HTTP Headers Reference
Common HTTP headers with what they do.
| Header | Direction | Purpose |
|---|---|---|
| Accept | request | Media types the client can handle (e.g., application/json) |
| Accept-Encoding | request | Compression methods (gzip, br, deflate) |
| Accept-Language | request | Preferred languages (en-US, en;q=0.9) |
| Authorization | request | Credentials (Bearer token, Basic, etc.) |
| Cache-Control | both | Caching directives (no-cache, max-age, no-store) |
| Content-Encoding | response | Compression applied (gzip, br) |
| Content-Length | both | Body size in bytes |
| Content-Type | both | Media type of the body |
| Cookie | request | Cookies to send |
| Set-Cookie | response | Cookies to set |
| Date | response | When the message was sent |
| ETag | response | Entity tag for caching |
| Host | request | Domain being requested |
| If-Modified-Since | request | Conditional GET |
| If-None-Match | request | Conditional based on ETag |
| Last-Modified | response | When the resource was last changed |
| Location | response | URL for redirect (3xx) or new resource (201) |
| Origin | request | Where the request came from (CORS) |
| Referer | request | URL the request came from |
| Server | response | Server software identifier |
| User-Agent | request | Client software identifier |
| X-Forwarded-For | request | Original client IP through proxies |
| Access-Control-Allow-Origin | response | CORS - which origins can read the response |
| Access-Control-Allow-Methods | response | CORS - which HTTP methods are allowed |
| Strict-Transport-Security | response | HSTS - require HTTPS |
| Content-Security-Policy | response | CSP - allowed sources of scripts, images, etc. |
| X-Frame-Options | response | Allow / deny embedding in iframes |
| X-Content-Type-Options | response | nosniff prevents MIME type sniffing |
| Vary | response | Headers the response varies on (Accept-Encoding) |
| Connection | both | Keep-alive vs close |
| Upgrade | request | Switch protocols (websocket) |
Reference for common HTTP headers.

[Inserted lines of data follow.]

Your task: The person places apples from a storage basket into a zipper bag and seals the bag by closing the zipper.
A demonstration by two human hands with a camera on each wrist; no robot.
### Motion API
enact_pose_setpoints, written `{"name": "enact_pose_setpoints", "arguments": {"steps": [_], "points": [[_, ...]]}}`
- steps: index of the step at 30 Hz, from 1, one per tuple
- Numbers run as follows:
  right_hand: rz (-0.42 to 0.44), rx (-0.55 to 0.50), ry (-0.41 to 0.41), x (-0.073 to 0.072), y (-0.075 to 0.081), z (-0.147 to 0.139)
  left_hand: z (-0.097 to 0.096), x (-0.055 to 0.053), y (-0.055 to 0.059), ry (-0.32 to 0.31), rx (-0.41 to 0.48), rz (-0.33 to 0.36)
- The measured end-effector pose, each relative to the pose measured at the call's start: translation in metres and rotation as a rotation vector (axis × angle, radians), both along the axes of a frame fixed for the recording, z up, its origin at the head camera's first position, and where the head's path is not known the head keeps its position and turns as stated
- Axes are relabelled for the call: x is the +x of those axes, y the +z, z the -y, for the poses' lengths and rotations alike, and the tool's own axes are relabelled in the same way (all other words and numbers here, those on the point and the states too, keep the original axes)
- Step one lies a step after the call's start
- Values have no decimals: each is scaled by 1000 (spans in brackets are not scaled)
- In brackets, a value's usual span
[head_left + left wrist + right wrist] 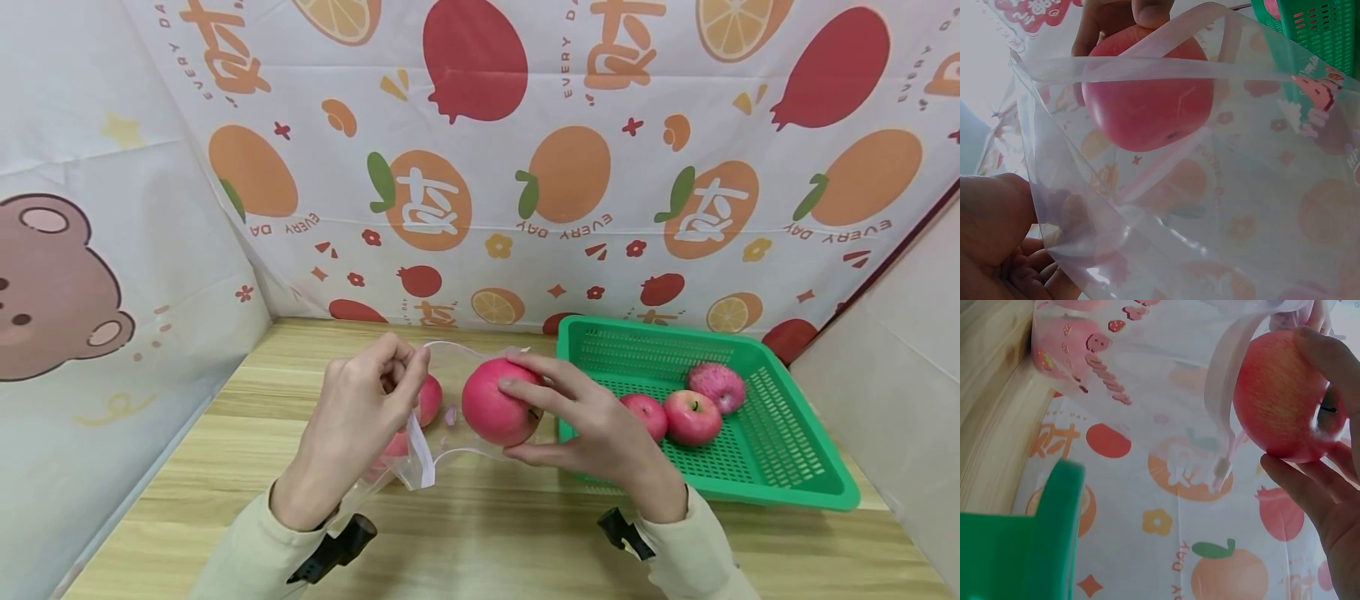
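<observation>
A clear plastic bag (pixel 422 454) with small printed figures is held by its pale rim, pinched by my left hand (pixel 352 425). Its mouth gapes toward the right. My right hand (pixel 592 417) grips a red apple (pixel 491 404) with thumb and fingers around its stem side. That apple is at the bag's mouth; in the left wrist view the rim crosses in front of it. Other apples (pixel 430 402) show inside the bag's left part, partly hidden by my left hand. In the right wrist view the held apple (pixel 1282 397) has its stem toward my palm.
To the right on the wooden table (pixel 510 542) stands a green plastic basket (pixel 816 421), with 3 apples (pixel 693 418) visible in it. A fruit-printed cloth (pixel 480 275) hangs behind the table, and a bear-printed sheet (pixel 172 250) hangs on the left.
</observation>
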State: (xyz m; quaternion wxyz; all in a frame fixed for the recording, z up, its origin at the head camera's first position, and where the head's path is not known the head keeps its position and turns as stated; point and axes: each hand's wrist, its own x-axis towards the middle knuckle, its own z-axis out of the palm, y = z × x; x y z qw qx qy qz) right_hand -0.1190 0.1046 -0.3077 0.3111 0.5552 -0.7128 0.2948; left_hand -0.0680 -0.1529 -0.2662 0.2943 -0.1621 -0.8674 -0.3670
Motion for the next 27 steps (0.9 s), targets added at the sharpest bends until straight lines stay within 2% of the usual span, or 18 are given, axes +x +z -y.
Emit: {"name": "enact_pose_setpoints", "arguments": {"steps": [10,15,27], "points": [[30,96,-29,3,-3,12,0,-1,1,6,-11,-24],[56,131,-10,3,-5,17,-1,-1,1,7,-10,-46],[160,235,24,8,-6,26,-3,-2,0,7,-5,-49]]}}
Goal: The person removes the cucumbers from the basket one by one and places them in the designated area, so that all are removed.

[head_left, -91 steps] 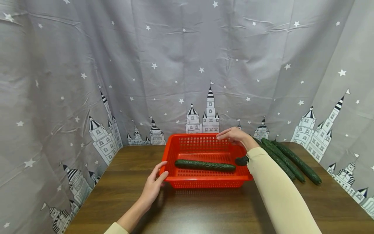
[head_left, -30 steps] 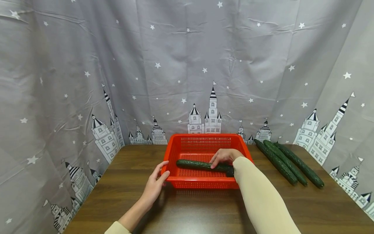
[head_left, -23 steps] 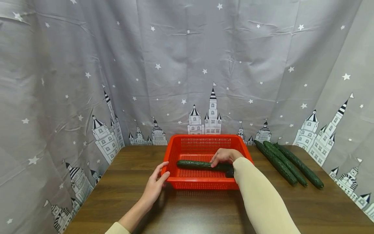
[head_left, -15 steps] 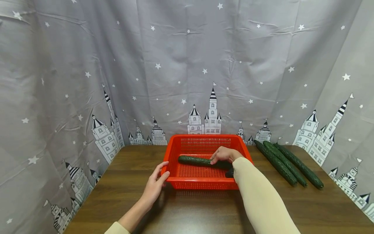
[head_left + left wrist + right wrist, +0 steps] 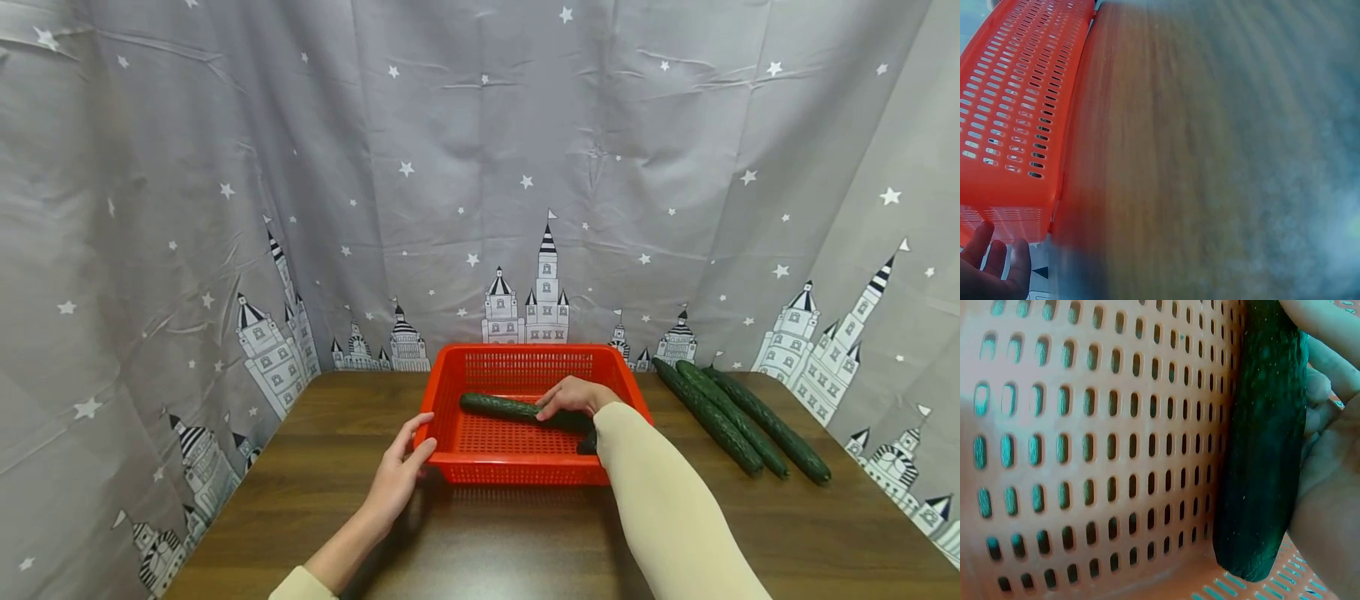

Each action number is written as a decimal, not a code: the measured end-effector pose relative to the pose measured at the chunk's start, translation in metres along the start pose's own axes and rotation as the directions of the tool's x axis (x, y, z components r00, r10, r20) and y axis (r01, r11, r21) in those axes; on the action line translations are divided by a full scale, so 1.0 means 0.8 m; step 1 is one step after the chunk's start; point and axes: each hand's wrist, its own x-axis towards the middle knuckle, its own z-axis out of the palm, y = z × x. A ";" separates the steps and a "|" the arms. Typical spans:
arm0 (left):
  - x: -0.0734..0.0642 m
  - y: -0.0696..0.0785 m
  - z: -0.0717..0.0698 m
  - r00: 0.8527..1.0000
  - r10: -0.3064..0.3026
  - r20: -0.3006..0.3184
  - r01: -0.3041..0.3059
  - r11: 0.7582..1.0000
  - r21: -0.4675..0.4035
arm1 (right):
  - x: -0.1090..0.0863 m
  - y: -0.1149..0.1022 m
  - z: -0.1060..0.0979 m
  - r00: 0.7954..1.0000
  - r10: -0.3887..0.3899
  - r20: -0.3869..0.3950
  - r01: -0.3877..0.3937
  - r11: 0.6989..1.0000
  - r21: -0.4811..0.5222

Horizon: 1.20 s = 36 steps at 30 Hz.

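A red slotted plastic basket (image 5: 517,457) stands on the wooden table. Inside it, a long dark green cucumber (image 5: 495,407) lies crosswise, its right part hidden by my right hand (image 5: 573,395). That hand grips it from above; in the right wrist view the thumb and fingers wrap round the cucumber (image 5: 1263,444), close beside a slotted basket wall (image 5: 1100,419). My left hand (image 5: 393,479) holds the basket's left rim near the front corner, index finger and thumb on the rim. In the left wrist view, other fingers of the left hand (image 5: 997,269) show below the basket's end wall (image 5: 1019,219).
Several more items share the table: three cucumbers (image 5: 731,417) lie side by side, slanting, to the right of the basket. Behind the table hangs a grey curtain (image 5: 480,183) printed with stars and castles. Bare wood (image 5: 487,542) shows in front of the basket.
My right hand came down from above the basket's back right and took hold of the cucumber. The cucumber then shifted toward the back of the basket. My left hand stayed on the rim.
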 end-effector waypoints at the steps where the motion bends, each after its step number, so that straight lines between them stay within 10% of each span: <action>1: 0.000 0.000 0.000 1.000 -0.001 0.001 0.001 1.000 -0.001 | -0.001 -0.001 0.001 1.000 0.003 -0.002 -0.003 1.000 -0.005; 36: -0.001 0.002 -0.001 1.000 -0.007 0.013 0.007 1.000 -0.006 | 0.004 0.003 0.002 0.998 -0.034 -0.046 0.031 0.998 -0.060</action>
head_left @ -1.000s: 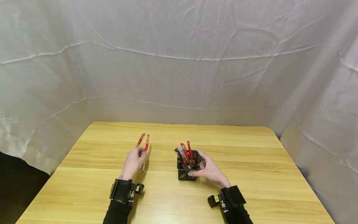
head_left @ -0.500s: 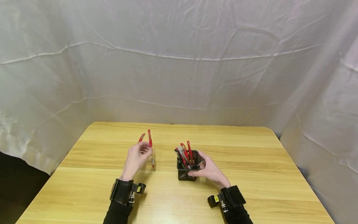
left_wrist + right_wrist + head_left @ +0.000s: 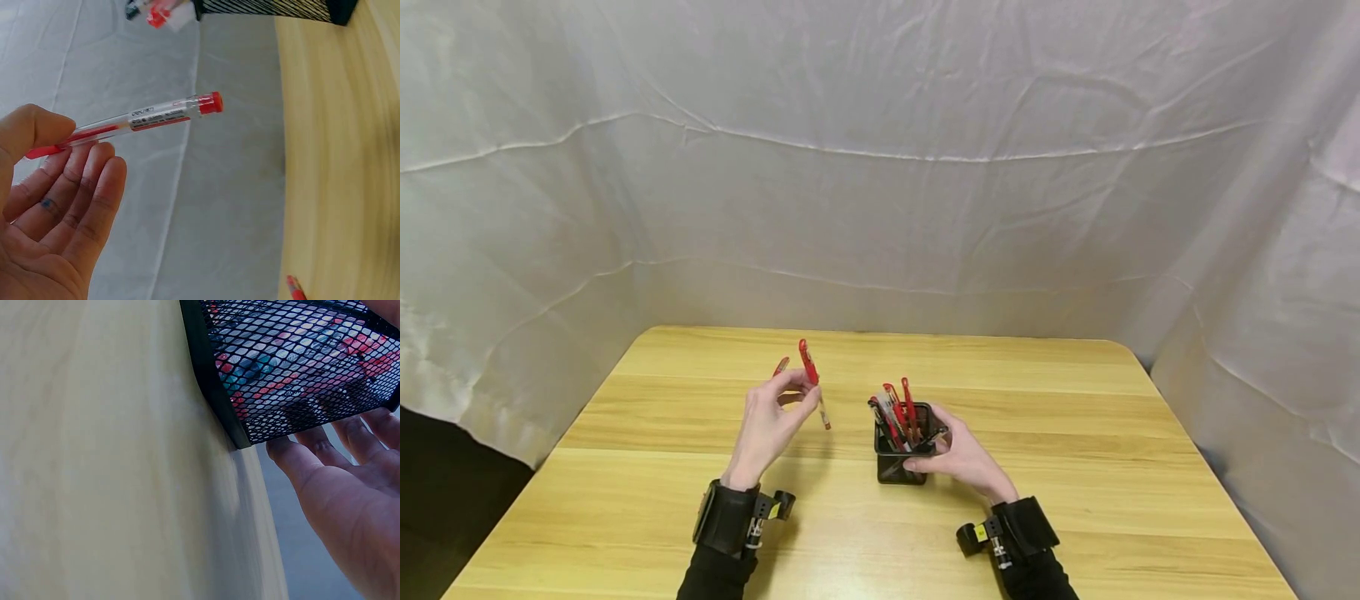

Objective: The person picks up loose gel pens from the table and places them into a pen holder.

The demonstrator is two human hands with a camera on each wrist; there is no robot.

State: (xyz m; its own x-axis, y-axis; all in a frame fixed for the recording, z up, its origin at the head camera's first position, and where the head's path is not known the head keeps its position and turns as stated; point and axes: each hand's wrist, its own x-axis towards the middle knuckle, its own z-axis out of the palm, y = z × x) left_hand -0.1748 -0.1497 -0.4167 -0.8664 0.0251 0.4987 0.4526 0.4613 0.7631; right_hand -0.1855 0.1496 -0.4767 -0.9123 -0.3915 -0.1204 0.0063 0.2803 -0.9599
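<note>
My left hand (image 3: 772, 421) pinches a red-capped gel pen (image 3: 808, 364) between thumb and fingertips, raised above the table. In the left wrist view the clear barrel of this gel pen (image 3: 156, 117) points away from the thumb, its red end plug outermost. A second red pen (image 3: 782, 366) lies behind the left hand, partly hidden by it. My right hand (image 3: 967, 460) grips a black mesh pen holder (image 3: 901, 470) from its right side, thumb across the front. Several red and black pens (image 3: 898, 414) stand in the holder, tilted various ways.
The wooden table (image 3: 1075, 417) has rounded far corners. Pale grey cloth (image 3: 880, 208) hangs behind it and along both sides. Each wrist wears a black strap with a small camera (image 3: 785, 504).
My left hand has lifted the gel pen off the table area beside the other pen and moved it up and right, tilting it. My right hand and the pen holder have stayed put.
</note>
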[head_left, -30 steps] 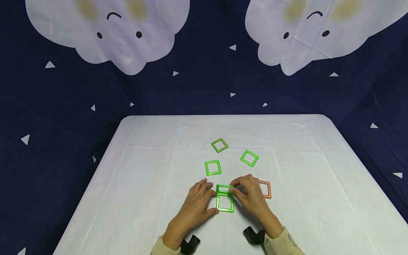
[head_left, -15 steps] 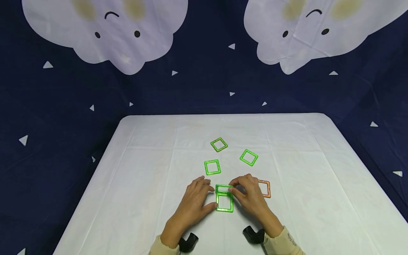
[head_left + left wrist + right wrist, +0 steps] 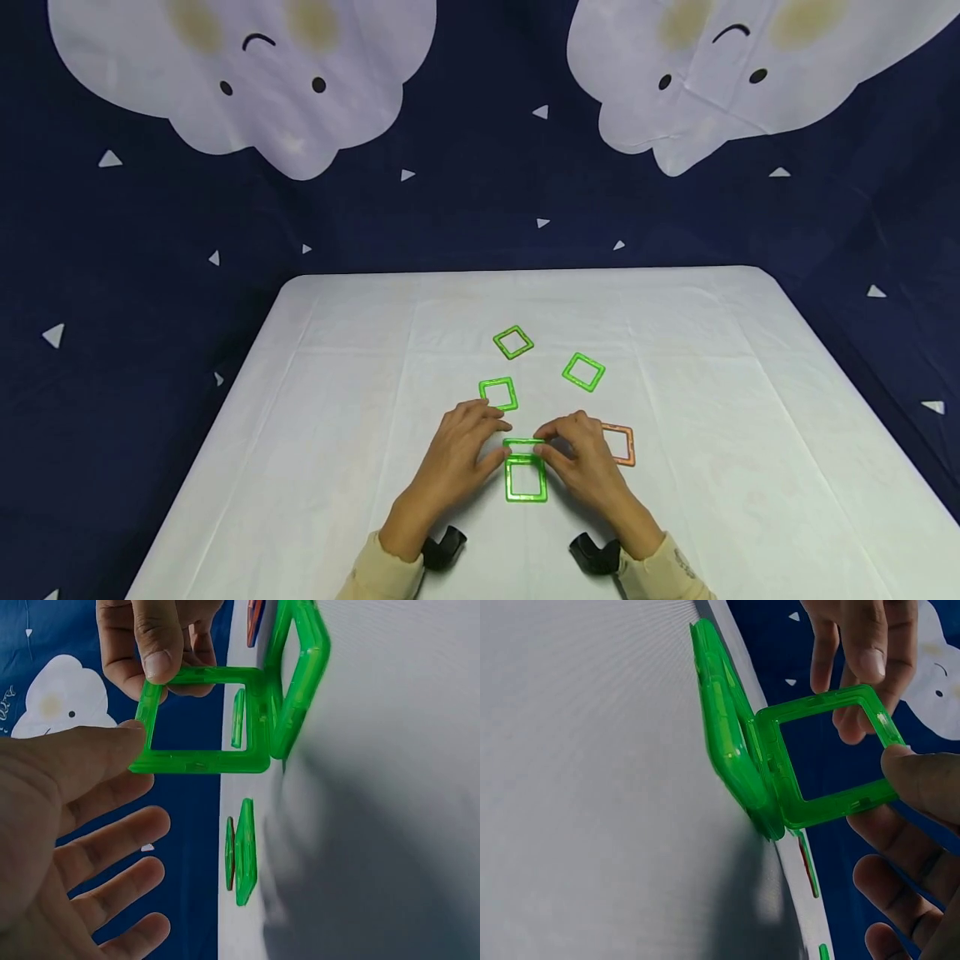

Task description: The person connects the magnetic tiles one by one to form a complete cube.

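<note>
Upright green square frame [image 3: 206,760] meets flat frame [image 3: 527,497] toward far edge of table [image 3: 360,375], right hand [image 3: 582,457] pinching right corner, left hand [image 3: 460,446] spread at left.

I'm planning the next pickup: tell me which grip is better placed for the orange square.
Probably the right grip: it overlaps the orange square in the head view, though it pinches the raised green square. The left grip is farther, at that square's opposite side.

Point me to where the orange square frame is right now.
In the head view, the orange square frame lies on the white table, just right of the right hand, which partly hides its left side.
</note>
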Demonstrator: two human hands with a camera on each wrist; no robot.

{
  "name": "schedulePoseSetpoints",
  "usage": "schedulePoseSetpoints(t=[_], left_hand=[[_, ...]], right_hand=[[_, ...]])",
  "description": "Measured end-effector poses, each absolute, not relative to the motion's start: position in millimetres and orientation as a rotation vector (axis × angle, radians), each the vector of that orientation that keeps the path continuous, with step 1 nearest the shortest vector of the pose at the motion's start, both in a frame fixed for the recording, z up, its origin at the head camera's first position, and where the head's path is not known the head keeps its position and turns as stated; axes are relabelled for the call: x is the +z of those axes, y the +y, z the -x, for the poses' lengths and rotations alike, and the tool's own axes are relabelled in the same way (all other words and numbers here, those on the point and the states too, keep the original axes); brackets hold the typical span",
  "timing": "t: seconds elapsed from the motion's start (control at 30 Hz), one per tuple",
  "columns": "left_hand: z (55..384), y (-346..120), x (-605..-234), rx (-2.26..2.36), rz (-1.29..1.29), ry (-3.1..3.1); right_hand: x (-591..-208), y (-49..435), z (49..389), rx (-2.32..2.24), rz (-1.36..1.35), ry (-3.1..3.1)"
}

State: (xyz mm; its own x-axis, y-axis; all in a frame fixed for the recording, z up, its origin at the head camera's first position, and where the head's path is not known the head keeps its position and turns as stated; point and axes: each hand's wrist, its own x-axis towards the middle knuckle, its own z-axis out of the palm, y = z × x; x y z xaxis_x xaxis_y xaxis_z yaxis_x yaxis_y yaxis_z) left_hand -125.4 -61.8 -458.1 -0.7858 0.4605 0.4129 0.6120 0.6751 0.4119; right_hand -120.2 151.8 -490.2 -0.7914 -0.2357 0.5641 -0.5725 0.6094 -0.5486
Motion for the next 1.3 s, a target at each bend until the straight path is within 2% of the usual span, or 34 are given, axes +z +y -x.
schedulePoseSetpoints(t=[0.77,1.3], left_hand=[[131,-46,-458,-0.809,0.887,-2.572],[131,-51,-461,-0.742,0.833,-2.538]], right_hand=[[-487,157,120,1.006,-0.662,-2.381],[-480,174,123,1.029,-0.497,-2.360]])
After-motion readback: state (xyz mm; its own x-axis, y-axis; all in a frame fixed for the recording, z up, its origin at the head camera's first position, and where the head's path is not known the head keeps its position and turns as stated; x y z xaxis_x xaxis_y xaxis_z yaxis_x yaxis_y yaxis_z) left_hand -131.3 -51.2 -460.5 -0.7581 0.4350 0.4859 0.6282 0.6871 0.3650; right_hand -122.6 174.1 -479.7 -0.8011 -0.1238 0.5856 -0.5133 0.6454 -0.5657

Headers prefixed with X- are non-standard but widely used. The IETF moved away from X- prefixes in 2012, but they persist in legacy systems.
About
Reference table of 30+ HTTP headers (Accept, Cache-Control, Content-Type, etc.) with their direction (request, response, both) and purpose.
How to use
- Skim for what you need.
FAQ
What about non-standard X- headers?+
X-Forwarded-For and X-Frame-Options are widely used despite the X- prefix. The IETF recommends new headers skip X- per RFC 6648.